Injured man at the gym feeling pain in his ankle

Image via Shutterstock

Due to a growing body of evidence to the contrary, Dr. Mirkin and his colleagues now believe that icing, as well as too much rest, actually delays recovery for soft tissue injuries. According to Dr. Mirkin, "We thought that the more swelling, the longer it would take for an injury to heal. Ice reduces pain and swelling to the injured area, but cooling down decreases blood flow, so we thought that cooling would also limit the amount of cell damage."

Dr. Mirkin recently issued an online retraction in which he cited a 2004 study from the American Journal of Sports Medicine, as well as 21 other studies that evaluated subjects recovering from acute soft-tissue injuries, which found little evidence that ice therapy was effective in promoting recovery.

close up of ice

Image via Shutterstock

Dr. Mirkin now believes that inflammation is a necessary part of the healing process, and any attempt to thwart it only prolongs recovery. He states, "The term inflammation means that your immunity turns on in response to a harmful stimulus to protect the body. The same chemicals you produce when you mobilize your defenses against germs also responds to an injury."

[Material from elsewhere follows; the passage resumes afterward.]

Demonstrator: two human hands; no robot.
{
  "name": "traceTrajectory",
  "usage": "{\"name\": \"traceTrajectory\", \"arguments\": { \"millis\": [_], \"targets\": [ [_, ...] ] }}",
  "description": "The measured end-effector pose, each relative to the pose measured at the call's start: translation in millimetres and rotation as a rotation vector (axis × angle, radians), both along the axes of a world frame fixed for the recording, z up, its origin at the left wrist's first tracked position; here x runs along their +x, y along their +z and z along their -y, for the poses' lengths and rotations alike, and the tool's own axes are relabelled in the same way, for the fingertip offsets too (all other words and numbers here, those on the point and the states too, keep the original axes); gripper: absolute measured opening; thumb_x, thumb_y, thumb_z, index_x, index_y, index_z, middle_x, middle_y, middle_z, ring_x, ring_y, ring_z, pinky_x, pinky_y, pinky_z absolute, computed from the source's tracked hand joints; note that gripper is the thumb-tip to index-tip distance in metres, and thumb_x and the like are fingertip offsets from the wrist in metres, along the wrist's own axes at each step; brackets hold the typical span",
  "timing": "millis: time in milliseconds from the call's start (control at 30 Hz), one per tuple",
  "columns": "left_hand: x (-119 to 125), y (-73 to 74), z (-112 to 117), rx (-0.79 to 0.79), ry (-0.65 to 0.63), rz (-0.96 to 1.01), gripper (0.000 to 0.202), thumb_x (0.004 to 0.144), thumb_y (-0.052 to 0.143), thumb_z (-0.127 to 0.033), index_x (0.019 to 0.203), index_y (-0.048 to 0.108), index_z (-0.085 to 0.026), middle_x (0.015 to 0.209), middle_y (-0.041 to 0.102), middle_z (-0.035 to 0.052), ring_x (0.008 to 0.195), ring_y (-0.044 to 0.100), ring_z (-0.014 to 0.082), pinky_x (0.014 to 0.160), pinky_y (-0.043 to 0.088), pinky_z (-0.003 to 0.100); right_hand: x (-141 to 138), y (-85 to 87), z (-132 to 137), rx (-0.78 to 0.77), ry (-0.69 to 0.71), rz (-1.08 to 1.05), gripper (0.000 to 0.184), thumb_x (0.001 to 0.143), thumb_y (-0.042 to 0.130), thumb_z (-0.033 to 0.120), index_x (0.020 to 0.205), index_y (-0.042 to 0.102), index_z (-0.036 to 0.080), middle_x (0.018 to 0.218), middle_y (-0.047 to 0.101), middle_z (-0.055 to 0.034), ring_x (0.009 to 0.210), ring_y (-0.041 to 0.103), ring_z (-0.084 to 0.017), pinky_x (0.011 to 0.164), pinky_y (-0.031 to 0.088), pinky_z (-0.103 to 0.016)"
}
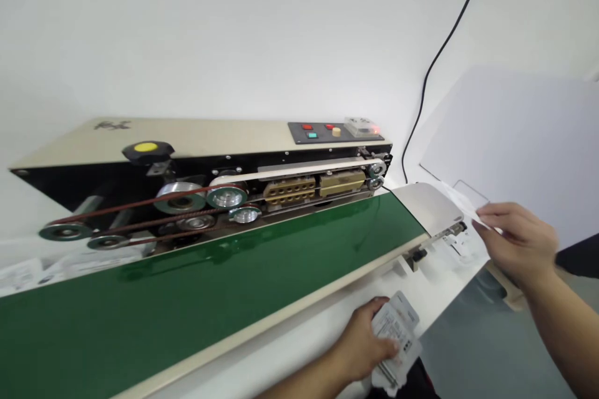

According to Dr. Mirkin, the advantage of icing and what likely accounts for its continued prevalence is that it decreases pain. However, reducing pain in this manner can come at the expense of overall recovery speed. "For a regular exerciser, delaying healing a day or two is somewhat irrelevant, but for a dedicated athlete, it's a catastrophe," he said. 

Dr. Mirkin also suggests that ice has the potential to adversely affect performance. He noted another study from the Journal of Sports Medicine in 2012, which found that icing negatively impacts speed, strength, power and agility following cooling.

Alternatives to Ice

With the popularity of ice cooling off as an effective treatment option, there are other treatment methods to consider including promoting active injury recovery through laser therapy or Photobiomodulation (PBM).


Image courtesy of Dr. Albert Scales


Low-level laser therapy has revolutionized treatment of sports injuries with its ability to treat inflammation, provide deep tissue therapy and accelerate pain relief. For practitioners, its ease of use and rapid results often bring a return on investment in just a matter of months. Dr. Curtis Turchin, MA, DC, developer of the Apollo Laser System, discusses how this modality works and how it can fit into your treatment plan.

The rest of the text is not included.